Doyel: Herb Simon, 'a reluctant receiver of attention,' is on a HOF and NBA Finals roll
Pacers owner Herb Simon is quiet, unassuming to the point of shyness, a charismatic personality trait in anyone, much less one of the richest men in America. But when he does talk, he tends to veer toward a topic that makes him comfortable. He talks about time:
How long he's owned the Indiana Pacers (more than 42 years), and how much time he and his brother Mel needed to purchase the franchise back in 1983 (less than an hour).
How many years Reggie Miller played for the Pacers (18), and Tamika Catchings played for the Indiana Fever (16).
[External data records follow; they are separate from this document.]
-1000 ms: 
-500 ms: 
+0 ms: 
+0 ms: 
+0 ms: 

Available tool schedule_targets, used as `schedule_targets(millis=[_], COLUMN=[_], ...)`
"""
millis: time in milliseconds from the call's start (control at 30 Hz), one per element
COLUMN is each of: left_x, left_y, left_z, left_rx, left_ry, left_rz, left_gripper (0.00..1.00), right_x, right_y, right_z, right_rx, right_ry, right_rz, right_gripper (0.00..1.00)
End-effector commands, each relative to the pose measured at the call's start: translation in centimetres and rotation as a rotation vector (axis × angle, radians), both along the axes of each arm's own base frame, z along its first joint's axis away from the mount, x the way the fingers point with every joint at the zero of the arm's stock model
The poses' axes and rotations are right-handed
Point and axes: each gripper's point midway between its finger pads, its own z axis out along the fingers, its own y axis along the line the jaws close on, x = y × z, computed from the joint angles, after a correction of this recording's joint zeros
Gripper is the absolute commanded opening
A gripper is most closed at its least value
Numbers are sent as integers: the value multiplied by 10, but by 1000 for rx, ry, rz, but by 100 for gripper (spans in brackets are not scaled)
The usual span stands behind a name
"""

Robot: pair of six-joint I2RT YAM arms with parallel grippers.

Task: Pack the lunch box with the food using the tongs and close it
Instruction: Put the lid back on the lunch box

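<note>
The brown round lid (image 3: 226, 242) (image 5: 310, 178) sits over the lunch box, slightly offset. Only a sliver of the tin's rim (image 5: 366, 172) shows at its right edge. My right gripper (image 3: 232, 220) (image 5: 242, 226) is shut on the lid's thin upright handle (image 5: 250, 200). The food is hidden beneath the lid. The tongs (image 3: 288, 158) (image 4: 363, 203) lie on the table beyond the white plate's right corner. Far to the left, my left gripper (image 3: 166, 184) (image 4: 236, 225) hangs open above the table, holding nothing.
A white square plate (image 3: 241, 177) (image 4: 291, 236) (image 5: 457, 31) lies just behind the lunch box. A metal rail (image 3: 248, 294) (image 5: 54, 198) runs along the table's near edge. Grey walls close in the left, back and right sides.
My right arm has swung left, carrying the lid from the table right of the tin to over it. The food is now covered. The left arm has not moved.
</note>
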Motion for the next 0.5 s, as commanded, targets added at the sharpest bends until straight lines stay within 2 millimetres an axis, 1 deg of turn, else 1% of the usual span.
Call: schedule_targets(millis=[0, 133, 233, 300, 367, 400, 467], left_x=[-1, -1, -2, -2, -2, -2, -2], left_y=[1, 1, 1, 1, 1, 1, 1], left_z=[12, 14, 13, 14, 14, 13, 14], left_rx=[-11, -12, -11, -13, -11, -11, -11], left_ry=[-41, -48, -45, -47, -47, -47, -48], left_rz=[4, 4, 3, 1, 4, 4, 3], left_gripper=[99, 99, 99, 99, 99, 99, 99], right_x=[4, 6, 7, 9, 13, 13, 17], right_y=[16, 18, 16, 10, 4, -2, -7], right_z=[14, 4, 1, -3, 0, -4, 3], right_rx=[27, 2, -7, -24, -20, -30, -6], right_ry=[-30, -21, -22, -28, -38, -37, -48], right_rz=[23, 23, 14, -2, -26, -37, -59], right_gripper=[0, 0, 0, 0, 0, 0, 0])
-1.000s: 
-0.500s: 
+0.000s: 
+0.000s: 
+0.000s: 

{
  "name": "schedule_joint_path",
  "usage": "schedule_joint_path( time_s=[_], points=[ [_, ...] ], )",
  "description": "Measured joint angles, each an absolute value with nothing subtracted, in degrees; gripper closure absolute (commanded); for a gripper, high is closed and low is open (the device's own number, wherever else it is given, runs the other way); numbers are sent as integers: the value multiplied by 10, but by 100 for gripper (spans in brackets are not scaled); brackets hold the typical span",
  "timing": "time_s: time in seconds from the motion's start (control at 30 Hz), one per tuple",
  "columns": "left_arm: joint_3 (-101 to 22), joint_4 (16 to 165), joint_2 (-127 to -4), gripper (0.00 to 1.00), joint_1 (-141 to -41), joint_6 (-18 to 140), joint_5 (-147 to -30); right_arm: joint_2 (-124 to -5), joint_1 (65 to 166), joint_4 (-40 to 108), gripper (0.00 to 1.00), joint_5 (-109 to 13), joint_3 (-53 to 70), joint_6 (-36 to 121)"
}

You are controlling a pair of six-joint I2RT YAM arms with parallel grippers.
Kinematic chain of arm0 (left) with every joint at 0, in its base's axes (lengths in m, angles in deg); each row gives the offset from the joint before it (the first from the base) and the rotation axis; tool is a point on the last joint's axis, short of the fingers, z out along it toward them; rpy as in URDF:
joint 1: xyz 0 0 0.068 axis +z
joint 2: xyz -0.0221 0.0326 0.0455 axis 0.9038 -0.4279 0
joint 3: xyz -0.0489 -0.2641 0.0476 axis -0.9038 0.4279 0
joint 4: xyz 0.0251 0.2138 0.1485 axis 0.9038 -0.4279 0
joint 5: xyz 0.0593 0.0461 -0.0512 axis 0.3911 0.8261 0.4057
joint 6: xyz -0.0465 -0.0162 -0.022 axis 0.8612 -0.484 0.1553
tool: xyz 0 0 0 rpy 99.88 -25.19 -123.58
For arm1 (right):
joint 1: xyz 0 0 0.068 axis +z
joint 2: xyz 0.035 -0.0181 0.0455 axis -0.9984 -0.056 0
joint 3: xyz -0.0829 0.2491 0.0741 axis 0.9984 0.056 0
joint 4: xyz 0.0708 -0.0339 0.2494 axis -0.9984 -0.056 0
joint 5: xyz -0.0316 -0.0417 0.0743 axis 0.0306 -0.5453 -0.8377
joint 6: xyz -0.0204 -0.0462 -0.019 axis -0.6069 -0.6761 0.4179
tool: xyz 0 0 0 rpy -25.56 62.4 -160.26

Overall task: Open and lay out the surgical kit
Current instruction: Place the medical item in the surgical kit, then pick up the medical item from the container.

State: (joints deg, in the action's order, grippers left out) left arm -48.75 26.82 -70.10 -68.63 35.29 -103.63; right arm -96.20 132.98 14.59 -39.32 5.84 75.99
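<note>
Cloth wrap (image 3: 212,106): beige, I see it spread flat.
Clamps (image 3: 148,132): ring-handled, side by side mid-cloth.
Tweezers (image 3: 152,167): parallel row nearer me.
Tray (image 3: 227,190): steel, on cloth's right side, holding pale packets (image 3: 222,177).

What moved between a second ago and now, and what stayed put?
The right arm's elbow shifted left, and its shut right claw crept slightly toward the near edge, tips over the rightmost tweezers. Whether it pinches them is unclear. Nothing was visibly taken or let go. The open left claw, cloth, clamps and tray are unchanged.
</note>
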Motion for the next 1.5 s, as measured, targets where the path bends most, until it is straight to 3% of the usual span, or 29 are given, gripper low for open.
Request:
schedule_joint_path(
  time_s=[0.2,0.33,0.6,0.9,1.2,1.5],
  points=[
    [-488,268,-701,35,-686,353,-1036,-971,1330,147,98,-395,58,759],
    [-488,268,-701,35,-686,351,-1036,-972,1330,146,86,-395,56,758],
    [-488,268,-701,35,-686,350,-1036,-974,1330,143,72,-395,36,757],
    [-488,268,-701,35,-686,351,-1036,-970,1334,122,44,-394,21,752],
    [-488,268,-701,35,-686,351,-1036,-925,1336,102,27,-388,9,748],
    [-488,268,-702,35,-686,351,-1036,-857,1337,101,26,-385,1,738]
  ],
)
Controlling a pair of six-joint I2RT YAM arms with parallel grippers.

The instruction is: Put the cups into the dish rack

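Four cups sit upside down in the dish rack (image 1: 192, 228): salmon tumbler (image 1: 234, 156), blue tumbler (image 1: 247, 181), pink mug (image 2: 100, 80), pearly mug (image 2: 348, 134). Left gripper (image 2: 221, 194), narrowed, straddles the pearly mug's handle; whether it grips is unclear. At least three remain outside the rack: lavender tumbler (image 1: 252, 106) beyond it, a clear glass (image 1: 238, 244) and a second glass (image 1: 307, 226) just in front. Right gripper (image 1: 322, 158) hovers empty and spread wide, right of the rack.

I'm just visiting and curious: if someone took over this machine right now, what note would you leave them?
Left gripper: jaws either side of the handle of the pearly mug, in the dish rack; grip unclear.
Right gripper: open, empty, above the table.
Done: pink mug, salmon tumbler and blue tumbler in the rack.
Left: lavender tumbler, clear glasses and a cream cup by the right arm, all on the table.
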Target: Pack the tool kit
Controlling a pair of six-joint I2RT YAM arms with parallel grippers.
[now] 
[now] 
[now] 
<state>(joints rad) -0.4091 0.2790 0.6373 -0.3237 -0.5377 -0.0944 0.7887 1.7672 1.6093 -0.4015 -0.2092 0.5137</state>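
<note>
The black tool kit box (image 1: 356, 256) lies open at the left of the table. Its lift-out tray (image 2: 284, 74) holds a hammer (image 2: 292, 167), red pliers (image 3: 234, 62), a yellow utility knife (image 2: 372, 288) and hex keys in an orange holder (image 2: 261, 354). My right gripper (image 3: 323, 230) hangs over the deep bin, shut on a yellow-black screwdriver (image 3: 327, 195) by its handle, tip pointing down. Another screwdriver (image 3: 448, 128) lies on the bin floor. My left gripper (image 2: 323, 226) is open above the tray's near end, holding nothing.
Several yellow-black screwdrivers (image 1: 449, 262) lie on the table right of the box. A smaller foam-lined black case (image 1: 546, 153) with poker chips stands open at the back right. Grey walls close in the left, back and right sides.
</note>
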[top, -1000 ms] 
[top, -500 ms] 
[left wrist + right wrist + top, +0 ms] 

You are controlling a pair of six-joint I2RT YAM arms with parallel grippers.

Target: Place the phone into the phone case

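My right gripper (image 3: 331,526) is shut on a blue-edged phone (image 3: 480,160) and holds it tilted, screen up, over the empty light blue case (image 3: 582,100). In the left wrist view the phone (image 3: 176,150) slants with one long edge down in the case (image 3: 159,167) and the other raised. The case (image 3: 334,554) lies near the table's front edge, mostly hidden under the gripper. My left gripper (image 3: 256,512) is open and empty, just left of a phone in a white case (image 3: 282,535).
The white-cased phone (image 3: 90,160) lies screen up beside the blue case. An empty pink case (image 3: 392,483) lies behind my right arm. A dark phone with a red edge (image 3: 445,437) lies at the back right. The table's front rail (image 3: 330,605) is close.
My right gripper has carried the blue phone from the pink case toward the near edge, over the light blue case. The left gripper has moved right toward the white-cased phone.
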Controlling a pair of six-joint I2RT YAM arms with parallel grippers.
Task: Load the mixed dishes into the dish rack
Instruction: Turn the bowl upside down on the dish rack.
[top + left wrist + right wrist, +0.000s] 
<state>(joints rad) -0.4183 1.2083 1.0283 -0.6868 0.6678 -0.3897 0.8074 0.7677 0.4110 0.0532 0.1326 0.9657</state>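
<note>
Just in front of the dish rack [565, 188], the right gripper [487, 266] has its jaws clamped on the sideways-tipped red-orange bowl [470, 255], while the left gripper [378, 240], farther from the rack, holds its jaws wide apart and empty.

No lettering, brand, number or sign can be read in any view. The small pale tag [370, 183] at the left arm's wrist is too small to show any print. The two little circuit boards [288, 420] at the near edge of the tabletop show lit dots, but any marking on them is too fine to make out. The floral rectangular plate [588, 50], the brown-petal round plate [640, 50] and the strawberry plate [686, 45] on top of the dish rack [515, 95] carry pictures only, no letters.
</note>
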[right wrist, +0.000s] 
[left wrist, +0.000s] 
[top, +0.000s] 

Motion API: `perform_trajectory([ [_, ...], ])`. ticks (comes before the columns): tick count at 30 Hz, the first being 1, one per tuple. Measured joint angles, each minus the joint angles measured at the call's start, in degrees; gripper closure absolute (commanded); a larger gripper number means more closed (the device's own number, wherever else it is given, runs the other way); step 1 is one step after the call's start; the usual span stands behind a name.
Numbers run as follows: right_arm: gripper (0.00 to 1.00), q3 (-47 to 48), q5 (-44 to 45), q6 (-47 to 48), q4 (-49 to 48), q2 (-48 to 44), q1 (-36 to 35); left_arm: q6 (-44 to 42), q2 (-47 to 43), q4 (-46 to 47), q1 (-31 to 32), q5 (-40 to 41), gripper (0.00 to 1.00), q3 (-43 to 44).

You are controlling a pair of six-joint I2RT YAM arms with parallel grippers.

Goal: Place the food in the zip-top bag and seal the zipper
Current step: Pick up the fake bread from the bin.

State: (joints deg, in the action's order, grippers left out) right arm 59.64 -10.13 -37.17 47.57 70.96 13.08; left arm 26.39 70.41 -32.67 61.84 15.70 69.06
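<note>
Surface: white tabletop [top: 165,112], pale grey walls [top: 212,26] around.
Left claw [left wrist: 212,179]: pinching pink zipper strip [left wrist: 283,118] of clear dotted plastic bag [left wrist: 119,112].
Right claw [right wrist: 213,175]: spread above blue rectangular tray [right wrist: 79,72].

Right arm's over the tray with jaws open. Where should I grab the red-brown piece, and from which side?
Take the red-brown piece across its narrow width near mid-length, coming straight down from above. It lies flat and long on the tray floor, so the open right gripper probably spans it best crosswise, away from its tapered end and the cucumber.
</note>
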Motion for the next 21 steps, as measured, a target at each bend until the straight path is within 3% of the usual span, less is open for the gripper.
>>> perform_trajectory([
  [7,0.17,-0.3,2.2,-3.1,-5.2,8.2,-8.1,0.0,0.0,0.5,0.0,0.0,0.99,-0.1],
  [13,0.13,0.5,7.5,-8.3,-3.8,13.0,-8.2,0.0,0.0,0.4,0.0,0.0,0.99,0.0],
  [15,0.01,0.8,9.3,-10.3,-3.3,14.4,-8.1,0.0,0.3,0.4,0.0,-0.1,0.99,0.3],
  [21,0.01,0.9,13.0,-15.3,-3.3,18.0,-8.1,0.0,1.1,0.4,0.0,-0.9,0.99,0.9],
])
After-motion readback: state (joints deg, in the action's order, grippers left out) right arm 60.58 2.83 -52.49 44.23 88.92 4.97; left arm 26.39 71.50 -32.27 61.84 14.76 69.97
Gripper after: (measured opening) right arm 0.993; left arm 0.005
How long Donnie Walsh (22 years), Larry Bird (21) and Rick Fuson (40) worked at his side. And now, in the present tense, the tenures of his two presidents, Kevin Pritchard of the Pacers (14 years with the franchise) and Mel Raines of Pacers Sports & Entertainment (11 years).
How old he is becoming.
How many years he has waited for this trip to the 2025 NBA Finals.
Re-live the Pacers incredible postseason run with our commemorative book
It's a wonderful time to be Herb Simon, a victorious run that began 18 months ago when the Pacers reached the final of the In-Season Tournament on Dec. 9, 2023, and continued the next day when the Indiana Fever, the WNBA franchise he'd been urged to shutter over the years, won the 2024 WNBA Draft lottery and the right to select Iowa's Caitlin Clark. The Fever made it official on April 16, which was 10 days after Simon was announced as a member of the Naismith Memorial Hall of Fame's class of 2024 – and five days before the Pacers embarked on their unexpected postseason run to the 2024 NBA Eastern Conference Finals.
In October, joined on stage in Springfield, Mass., by Bird, Miller and Catchings, Simon was inducted into the Hall of Fame. Ten days later he presided over the start of the 2024-25 NBA season.
That was Oct. 23, 2024. Also his 90th birthday.
Catch Simon at an emotionally vulnerable time – and he doesn't show much, this guy – and he'll note that time isn't necessarily working in his favor these days. His brother, Mel, died in 2009 at age 82. The other landscape-changing professional sports owner our city has been blessed to have, Jim Irsay, died last month at age 65, though Simon didn't know that when he was inducted into the Hall of Fame on Oct. 13.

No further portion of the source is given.